Aim of the task:
Everything in the data below is left aside except the lines from the one containing "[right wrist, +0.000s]" through the one containing "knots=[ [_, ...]"; repeat those exactly.

Records supplied:
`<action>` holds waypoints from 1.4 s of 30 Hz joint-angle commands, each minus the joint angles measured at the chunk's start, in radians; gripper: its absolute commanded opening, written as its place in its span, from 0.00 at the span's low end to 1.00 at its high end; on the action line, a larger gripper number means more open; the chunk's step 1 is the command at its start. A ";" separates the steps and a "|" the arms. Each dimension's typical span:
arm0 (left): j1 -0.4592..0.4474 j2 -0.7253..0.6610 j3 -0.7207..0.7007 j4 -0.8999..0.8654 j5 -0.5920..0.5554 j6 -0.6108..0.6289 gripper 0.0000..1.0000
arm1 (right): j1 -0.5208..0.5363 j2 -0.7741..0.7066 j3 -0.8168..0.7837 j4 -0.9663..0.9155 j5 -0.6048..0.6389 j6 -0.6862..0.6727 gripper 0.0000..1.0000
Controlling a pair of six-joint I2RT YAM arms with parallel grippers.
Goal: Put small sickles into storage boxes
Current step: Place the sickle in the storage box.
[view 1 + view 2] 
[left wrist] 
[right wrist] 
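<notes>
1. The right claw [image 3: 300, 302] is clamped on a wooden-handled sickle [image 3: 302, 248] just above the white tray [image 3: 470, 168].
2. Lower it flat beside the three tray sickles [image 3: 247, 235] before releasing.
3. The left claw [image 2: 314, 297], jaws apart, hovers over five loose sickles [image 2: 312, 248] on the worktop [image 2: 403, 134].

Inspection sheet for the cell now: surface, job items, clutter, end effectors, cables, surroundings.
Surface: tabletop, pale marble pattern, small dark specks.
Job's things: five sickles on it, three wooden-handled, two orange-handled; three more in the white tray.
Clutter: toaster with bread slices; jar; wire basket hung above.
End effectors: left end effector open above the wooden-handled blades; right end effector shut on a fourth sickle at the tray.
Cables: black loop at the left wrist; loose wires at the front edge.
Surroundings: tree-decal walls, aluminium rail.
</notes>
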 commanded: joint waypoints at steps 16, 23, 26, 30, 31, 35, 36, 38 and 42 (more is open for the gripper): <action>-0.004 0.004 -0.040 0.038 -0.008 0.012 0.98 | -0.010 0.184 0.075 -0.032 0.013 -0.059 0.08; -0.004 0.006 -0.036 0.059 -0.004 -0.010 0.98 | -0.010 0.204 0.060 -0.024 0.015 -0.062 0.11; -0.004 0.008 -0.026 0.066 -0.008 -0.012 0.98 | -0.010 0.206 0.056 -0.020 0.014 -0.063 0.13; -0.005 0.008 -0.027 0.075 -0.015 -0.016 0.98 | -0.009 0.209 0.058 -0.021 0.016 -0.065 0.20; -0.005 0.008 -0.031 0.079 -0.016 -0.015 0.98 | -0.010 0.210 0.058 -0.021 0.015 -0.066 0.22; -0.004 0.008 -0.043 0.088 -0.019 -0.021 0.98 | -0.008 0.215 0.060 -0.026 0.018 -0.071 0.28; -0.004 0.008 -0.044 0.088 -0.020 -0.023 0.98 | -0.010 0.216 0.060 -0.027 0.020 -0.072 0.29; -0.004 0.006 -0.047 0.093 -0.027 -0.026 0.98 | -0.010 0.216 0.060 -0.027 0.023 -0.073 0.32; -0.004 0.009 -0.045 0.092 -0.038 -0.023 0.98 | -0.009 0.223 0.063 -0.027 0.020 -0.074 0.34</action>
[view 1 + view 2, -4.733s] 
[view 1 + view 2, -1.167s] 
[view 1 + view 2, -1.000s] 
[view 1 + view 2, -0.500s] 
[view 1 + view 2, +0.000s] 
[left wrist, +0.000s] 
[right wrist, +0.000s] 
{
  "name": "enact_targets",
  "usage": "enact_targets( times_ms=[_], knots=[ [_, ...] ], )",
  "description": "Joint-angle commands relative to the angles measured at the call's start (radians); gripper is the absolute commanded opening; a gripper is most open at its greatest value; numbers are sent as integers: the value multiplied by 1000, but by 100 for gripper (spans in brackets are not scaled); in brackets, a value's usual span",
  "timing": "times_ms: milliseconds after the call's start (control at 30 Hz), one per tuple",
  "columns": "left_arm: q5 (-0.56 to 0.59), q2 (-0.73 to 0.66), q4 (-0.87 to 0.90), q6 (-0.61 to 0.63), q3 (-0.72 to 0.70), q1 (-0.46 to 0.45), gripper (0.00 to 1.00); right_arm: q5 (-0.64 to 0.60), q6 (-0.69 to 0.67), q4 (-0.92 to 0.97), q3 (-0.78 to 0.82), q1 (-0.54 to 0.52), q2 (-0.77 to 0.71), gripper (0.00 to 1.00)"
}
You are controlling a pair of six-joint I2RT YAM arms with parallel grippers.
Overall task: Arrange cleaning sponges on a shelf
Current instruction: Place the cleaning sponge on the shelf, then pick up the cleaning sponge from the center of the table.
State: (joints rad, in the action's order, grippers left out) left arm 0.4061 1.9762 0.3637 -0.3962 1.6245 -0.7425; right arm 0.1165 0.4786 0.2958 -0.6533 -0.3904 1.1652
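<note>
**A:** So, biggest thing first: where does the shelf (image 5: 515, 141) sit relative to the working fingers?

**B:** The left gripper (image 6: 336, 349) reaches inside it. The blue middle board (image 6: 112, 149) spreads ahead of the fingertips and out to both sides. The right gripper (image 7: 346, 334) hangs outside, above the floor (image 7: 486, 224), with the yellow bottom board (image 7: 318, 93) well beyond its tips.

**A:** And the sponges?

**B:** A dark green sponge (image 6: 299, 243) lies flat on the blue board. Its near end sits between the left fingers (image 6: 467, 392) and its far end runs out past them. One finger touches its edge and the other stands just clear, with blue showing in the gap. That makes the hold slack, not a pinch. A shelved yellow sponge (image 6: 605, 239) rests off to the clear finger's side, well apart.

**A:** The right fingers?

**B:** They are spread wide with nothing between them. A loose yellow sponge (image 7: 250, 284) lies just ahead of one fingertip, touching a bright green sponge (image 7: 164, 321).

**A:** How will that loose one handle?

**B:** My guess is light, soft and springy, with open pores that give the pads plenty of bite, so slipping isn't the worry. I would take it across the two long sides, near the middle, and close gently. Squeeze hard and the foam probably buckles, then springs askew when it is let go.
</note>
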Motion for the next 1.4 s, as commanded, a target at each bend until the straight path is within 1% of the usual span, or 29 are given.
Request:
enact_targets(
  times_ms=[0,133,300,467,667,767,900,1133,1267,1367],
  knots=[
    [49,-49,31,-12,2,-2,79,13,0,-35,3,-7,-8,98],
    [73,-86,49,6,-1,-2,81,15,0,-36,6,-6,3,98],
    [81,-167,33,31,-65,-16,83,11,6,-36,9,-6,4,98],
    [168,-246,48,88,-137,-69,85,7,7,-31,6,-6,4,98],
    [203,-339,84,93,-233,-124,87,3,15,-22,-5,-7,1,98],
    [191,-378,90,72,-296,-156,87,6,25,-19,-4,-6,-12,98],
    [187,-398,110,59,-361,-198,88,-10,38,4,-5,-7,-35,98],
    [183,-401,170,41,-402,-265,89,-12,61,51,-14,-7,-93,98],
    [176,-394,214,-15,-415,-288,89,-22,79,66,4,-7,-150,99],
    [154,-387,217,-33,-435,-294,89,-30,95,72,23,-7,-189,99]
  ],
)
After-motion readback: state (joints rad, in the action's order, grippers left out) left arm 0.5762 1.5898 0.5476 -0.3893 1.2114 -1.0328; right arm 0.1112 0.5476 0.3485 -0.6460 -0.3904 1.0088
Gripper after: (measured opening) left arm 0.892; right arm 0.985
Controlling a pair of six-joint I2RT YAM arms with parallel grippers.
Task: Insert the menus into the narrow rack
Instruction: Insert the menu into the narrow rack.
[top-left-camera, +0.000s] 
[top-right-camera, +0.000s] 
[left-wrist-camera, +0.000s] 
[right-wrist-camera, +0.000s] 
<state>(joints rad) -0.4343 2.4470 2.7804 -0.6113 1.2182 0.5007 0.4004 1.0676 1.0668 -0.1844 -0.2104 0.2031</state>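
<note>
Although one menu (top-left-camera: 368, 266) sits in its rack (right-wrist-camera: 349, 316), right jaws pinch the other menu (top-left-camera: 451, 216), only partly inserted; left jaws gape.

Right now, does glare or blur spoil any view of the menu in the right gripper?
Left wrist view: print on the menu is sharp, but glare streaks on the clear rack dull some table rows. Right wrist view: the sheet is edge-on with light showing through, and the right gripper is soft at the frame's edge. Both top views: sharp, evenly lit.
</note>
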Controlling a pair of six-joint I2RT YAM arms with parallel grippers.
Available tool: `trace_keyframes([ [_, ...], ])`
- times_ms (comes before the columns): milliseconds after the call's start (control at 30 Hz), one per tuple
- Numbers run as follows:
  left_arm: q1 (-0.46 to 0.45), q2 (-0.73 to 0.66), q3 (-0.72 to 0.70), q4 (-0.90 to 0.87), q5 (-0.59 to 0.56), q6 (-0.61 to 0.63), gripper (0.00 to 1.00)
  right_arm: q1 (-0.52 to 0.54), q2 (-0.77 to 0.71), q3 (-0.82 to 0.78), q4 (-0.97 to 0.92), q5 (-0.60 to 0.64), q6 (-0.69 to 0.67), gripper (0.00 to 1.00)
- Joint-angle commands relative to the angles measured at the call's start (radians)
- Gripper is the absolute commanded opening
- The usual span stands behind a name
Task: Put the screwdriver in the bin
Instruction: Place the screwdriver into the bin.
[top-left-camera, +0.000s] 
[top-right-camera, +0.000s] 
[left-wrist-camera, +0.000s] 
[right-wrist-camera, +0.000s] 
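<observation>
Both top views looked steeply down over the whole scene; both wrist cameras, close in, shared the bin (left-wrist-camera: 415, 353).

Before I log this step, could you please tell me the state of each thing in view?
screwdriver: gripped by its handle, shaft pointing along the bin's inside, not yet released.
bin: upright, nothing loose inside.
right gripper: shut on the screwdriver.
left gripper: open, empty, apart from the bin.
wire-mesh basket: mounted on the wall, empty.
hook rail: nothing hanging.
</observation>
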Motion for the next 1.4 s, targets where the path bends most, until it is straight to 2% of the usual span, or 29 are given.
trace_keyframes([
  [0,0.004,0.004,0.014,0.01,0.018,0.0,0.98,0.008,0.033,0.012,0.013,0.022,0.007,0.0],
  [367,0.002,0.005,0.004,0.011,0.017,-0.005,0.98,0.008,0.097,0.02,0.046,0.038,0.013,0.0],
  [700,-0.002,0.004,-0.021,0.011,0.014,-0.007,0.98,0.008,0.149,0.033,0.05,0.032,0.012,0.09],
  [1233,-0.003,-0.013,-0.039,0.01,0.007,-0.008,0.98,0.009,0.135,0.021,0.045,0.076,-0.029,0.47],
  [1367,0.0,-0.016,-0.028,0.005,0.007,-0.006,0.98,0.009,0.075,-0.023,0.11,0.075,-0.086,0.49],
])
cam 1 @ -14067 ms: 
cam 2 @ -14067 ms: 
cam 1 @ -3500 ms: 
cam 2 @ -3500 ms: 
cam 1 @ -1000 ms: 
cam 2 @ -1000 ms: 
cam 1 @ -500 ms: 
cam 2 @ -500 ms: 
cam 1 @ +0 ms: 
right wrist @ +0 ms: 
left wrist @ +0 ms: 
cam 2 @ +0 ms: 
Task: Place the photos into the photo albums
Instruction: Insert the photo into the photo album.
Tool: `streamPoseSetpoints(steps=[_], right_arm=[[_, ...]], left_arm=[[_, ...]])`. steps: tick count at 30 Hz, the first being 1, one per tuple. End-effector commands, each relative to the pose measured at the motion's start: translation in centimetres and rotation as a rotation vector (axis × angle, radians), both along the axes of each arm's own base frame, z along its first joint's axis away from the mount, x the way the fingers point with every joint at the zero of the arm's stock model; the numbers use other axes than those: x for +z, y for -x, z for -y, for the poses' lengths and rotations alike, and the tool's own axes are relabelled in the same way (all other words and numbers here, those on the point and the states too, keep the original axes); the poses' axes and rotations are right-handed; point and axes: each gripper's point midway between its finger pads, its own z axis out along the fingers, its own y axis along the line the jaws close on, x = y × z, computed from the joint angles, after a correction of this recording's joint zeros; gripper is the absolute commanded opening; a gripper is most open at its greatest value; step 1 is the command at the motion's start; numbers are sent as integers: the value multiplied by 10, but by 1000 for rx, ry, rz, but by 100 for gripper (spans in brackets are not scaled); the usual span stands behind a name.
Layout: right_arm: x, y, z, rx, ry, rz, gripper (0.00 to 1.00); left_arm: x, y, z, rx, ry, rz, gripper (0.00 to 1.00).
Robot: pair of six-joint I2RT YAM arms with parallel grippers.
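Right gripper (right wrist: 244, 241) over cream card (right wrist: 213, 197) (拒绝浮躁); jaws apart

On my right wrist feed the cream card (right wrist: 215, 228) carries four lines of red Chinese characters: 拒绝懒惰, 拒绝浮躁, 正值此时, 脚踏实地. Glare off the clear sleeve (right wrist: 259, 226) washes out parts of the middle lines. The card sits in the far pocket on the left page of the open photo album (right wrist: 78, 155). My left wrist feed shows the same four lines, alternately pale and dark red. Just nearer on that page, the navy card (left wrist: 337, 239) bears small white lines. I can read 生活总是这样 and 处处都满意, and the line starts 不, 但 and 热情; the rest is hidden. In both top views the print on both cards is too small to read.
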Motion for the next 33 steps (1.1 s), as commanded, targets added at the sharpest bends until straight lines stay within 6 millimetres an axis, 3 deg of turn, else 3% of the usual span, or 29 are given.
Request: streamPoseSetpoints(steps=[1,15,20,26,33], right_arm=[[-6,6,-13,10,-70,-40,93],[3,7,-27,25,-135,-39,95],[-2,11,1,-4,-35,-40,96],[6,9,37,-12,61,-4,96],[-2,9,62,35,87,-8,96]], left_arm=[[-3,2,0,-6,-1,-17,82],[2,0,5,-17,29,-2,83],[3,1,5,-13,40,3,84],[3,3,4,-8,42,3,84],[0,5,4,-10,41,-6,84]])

Expected output:
[right wrist, +0.000s] 
{
  "name": "enact_targets",
  "usage": "enact_targets( times_ms=[_], knots=[ [_, ...] ], )",

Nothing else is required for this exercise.